Uncurated data was scoured for scandalous headlines, no matter how silly.

Even mundane email exchanges were exploited by media : e.g. emails between Podesta and Palmieri about dogmatic catholics became a thing for two weeks and may have hurt Clinton among Catholics. All the other "revelations" would have contributed to doubt and mistrust and trustworthiness was made into a big issue for Clinton this year.

And a lot of the talk about wikileaks ignores the major point which is violation of privacy.

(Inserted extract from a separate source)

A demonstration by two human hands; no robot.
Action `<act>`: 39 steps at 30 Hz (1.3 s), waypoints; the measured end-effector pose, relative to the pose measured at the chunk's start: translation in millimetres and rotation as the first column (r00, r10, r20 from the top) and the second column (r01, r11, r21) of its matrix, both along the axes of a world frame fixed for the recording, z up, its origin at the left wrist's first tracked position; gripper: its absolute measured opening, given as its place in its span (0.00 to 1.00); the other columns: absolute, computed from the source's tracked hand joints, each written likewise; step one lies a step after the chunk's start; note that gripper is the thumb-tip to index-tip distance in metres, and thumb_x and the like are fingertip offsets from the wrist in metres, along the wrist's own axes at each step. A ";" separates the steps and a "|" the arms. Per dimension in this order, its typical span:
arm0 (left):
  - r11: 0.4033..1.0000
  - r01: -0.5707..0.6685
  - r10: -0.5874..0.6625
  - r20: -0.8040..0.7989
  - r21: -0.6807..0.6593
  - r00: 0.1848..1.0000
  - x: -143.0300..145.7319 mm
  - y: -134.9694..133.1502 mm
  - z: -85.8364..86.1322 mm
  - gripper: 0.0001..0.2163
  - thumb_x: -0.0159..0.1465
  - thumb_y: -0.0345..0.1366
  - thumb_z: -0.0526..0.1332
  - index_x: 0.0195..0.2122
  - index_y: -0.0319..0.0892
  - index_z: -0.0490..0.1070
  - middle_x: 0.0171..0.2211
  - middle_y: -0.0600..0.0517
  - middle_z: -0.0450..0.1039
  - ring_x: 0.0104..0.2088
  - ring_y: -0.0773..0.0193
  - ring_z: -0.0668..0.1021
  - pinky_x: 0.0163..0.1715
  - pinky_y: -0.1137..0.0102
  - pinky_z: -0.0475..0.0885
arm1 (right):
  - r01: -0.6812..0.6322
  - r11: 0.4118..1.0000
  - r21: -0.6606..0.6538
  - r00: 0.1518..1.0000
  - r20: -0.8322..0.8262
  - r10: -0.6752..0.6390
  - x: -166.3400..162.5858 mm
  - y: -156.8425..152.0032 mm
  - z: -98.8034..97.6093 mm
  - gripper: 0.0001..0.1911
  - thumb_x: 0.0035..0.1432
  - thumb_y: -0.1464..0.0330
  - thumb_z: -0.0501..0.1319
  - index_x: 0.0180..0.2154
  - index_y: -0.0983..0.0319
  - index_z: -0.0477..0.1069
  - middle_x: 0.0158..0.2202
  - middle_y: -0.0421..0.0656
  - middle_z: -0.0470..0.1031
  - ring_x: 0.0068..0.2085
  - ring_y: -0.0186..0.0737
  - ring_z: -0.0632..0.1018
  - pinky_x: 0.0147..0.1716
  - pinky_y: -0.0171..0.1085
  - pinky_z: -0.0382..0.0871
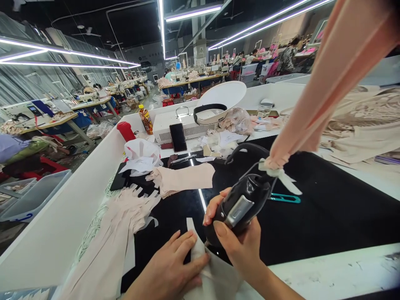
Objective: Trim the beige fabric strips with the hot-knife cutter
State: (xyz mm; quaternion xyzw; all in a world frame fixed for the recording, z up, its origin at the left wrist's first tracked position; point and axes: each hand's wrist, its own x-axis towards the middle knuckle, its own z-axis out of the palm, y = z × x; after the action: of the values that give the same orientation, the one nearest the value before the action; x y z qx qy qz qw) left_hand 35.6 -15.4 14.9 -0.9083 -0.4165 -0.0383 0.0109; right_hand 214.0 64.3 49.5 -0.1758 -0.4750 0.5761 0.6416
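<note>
My right hand [239, 246] is wrapped round a black corded electric fabric cutter [239, 204], tilted with its lower end down at the pale cloth. A twisted strip of peach fabric [325, 87], tied with a white strip, runs from its top to the upper right. My left hand [175, 260] lies flat, fingers stretched out, on the pale beige cloth [195, 243] just left of the cutter's lower end. Part of that cloth is hidden under both hands. Teal thread snips [286, 198] lie behind the cutter on the black tabletop [328, 216].
Stacked beige pieces [187, 178] and long cloth strips [115, 233] lie to the left. Farther back are a phone [178, 137], a white vented box [168, 129], a drink bottle [145, 118] and scraps. White side walls [71, 221] edge the table. Beige fabric [359, 125] is heaped right.
</note>
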 end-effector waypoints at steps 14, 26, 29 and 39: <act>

"I have some dark secrets. Some I am not proud of, some that are fine by me but I know would be better kept private. So do you. So does everybody. And the more complex your life, the more “big” things you have done in the world, the bigger your mistakes and other secrets are. It is true for all of us. This is one of the reasons the world needs privacy to work.

The 2016 US election hack makes clear the big challenge. In a world where everybody has secret flaws, the person who can point the flashlight at their enemies, and not themselves or their friends, has a truly powerful weapon. Now that we conduct our entire lives on computers, those who can penetrate them can learn those secrets.

"When one house has a big pile of dirty laundry in front, we know intellectually that all the other houses almost surely have a similar pile in the basement. But the smell of the exposed one is clear, and it’s bad, and we can’t keep our minds on that fact. So we can be manipulated, even though we know we are being manipulated.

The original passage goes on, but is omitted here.